• [Brief] Please copy out the entries below exactly, beginning with the line that contains "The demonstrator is" and ending with the line that contains "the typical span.", and include nothing outside that span.

[Data entries]
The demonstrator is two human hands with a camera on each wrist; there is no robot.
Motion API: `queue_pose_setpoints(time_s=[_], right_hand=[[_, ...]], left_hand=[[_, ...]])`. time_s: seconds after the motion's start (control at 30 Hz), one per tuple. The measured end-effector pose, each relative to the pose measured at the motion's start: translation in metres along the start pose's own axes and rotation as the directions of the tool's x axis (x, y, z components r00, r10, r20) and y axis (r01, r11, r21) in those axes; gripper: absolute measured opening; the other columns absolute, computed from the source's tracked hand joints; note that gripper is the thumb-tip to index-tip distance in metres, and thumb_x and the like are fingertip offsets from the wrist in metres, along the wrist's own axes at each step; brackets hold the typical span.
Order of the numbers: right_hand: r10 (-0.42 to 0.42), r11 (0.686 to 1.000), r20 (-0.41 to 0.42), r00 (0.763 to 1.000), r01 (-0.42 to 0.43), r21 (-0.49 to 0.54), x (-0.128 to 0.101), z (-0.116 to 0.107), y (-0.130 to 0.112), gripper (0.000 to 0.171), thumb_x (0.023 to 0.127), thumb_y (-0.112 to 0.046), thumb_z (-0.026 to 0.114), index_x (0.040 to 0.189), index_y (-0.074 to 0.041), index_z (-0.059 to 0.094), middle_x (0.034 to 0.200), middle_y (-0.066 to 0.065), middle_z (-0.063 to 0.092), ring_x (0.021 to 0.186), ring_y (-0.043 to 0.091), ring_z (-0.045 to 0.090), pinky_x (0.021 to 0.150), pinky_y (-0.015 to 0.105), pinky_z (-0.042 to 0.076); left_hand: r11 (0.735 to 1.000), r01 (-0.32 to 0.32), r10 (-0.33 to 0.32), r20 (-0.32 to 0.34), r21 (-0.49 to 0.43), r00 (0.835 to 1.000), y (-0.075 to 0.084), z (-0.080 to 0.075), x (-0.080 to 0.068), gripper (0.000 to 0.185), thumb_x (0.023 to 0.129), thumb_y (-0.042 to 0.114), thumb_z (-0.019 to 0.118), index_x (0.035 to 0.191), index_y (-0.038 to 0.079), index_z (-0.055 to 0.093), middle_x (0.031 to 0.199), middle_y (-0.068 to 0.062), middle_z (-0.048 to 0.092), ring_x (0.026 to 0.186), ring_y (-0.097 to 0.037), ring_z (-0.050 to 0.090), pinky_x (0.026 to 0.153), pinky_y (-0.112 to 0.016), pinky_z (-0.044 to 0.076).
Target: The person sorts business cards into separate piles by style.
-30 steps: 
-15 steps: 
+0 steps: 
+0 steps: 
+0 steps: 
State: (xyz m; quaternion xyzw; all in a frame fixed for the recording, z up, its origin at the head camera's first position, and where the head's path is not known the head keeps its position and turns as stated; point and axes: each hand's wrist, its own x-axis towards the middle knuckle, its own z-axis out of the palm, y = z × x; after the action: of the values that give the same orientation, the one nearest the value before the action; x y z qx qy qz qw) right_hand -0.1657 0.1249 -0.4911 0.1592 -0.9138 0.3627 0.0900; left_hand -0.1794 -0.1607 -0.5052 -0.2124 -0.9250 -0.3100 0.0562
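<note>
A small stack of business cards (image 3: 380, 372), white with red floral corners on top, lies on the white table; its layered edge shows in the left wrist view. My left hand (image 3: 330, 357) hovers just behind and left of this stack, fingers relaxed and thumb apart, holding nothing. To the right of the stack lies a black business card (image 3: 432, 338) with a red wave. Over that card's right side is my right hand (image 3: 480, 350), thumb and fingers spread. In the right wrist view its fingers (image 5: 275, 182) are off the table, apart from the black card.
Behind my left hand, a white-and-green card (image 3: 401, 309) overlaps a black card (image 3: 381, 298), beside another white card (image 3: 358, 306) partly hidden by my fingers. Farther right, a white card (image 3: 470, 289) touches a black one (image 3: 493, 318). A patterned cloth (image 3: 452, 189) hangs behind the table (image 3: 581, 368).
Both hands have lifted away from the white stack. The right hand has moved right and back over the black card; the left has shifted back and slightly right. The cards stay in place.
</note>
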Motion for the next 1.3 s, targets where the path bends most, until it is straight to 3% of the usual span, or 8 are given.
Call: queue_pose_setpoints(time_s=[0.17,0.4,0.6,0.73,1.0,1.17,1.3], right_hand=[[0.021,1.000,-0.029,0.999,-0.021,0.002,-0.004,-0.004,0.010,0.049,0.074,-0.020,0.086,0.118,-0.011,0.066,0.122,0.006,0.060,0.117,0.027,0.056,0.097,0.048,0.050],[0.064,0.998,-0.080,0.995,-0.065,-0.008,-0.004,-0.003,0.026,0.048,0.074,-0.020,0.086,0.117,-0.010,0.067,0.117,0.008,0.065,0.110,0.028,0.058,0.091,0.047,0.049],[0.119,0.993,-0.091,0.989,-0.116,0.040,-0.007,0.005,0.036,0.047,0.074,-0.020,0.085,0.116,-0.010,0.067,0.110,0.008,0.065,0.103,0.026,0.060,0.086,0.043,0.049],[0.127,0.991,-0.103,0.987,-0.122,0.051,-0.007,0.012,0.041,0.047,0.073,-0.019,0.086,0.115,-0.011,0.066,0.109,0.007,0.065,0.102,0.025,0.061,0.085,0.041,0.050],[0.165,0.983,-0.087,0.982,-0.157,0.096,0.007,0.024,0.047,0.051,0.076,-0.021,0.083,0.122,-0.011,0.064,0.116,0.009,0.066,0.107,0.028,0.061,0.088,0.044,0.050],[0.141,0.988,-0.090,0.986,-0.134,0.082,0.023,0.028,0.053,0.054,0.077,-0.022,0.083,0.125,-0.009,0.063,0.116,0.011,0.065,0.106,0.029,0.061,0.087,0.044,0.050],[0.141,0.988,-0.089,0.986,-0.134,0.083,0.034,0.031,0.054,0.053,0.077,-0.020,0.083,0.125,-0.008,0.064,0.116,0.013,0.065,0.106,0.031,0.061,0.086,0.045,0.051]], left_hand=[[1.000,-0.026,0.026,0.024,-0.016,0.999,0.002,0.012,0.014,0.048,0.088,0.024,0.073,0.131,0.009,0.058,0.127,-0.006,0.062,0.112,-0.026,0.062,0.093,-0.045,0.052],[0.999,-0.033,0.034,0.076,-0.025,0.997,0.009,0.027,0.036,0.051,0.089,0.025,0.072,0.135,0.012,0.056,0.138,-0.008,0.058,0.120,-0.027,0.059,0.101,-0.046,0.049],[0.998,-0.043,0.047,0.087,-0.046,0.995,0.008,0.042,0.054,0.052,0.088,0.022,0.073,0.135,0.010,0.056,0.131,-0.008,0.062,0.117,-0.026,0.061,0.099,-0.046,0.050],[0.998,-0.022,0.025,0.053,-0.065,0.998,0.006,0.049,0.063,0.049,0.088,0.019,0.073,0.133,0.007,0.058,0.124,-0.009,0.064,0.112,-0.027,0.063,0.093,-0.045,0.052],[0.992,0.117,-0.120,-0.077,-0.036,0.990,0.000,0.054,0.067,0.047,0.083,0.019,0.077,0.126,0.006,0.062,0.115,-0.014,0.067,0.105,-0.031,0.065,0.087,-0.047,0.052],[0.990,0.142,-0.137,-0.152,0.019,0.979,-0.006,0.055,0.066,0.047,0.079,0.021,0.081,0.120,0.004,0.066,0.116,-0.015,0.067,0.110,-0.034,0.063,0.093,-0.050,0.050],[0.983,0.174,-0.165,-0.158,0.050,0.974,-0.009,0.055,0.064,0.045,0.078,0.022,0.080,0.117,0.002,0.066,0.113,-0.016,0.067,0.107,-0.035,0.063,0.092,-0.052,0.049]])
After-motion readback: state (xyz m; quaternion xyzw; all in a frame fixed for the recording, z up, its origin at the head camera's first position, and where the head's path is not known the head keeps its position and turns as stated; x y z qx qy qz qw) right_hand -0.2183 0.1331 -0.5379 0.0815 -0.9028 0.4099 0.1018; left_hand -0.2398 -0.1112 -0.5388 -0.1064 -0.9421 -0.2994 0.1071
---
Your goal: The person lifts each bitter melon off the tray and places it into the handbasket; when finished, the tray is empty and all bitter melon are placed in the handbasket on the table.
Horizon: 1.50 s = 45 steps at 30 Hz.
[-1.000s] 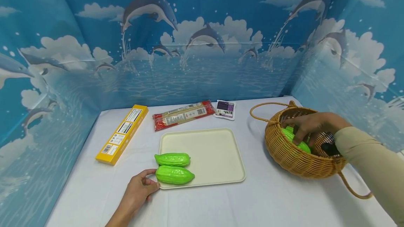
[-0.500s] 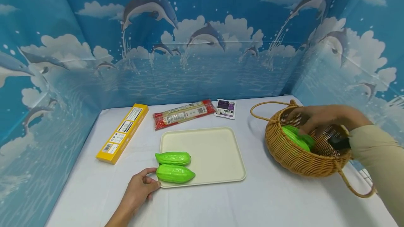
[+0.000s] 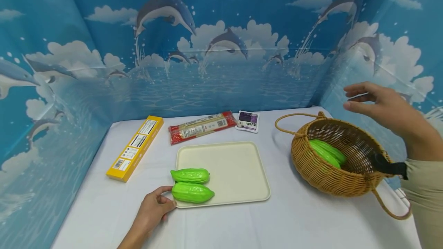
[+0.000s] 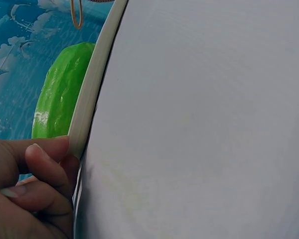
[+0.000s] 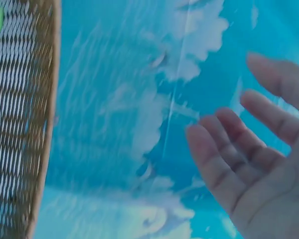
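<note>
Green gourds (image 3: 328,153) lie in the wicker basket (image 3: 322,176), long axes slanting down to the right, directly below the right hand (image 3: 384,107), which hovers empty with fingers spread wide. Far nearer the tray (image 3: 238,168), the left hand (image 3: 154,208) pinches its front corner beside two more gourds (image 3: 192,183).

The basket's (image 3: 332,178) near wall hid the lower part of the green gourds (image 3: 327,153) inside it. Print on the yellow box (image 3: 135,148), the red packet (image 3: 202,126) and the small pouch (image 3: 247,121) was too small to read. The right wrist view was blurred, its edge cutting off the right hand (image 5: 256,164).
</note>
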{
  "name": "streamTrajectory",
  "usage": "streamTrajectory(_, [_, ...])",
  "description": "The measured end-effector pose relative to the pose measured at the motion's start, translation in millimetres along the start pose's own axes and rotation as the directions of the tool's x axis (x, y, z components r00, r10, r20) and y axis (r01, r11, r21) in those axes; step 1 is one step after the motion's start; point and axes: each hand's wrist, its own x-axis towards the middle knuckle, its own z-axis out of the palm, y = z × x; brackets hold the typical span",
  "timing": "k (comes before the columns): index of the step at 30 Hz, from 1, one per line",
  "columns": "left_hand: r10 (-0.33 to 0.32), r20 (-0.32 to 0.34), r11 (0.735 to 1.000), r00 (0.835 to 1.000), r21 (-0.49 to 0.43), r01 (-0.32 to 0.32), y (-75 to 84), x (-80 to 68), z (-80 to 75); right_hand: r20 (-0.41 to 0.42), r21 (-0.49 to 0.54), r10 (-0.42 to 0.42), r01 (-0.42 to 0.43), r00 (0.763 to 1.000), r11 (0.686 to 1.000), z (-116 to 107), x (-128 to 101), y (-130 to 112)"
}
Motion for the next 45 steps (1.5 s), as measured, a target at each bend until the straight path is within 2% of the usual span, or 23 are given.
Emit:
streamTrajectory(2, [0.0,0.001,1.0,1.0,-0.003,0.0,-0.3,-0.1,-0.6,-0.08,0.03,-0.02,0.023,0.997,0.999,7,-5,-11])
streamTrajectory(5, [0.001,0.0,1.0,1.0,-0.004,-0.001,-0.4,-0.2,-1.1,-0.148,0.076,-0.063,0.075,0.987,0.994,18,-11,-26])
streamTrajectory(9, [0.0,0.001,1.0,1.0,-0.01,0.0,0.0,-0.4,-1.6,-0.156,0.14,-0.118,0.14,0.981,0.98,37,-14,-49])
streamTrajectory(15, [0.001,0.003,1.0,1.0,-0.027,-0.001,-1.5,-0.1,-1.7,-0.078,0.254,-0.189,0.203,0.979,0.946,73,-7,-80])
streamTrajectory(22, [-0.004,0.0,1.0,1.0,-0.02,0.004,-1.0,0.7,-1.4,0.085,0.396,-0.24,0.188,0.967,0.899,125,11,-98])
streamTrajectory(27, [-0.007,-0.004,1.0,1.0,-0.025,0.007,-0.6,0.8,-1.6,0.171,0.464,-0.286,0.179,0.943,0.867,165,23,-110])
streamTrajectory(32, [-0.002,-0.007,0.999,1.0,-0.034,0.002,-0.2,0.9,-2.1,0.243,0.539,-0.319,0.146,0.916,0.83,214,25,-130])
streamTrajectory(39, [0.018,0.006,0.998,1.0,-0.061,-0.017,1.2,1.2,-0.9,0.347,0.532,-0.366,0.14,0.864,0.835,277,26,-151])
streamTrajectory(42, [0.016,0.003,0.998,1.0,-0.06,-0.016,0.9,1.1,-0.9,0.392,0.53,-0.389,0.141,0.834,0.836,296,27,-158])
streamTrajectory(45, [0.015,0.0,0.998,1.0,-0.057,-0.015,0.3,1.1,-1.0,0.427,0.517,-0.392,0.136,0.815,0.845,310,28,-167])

• [Answer to the problem]
The demonstrator is two human hands with a camera on each wrist; there is no robot.
Motion API: `queue_pose_setpoints(time_s=[_], right_hand=[[_, ...]], left_hand=[[_, ...]])`. time_s: seconds after the motion's start (control at 30 Hz), one per tuple. The measured end-effector pose, each relative to the pose measured at the motion's start: translation in metres along the start pose's own axes and rotation as the directions of the tool's x axis (x, y, z components r00, r10, r20) and y axis (r01, r11, r21) in those axes; gripper: absolute measured opening; the other columns absolute, computed from the source's tracked hand joints; note that gripper is the thumb-tip to index-tip distance in metres, and thumb_x and the like are fingertip offsets from the wrist in metres, along the wrist's own axes at each step; brackets hold the typical span.

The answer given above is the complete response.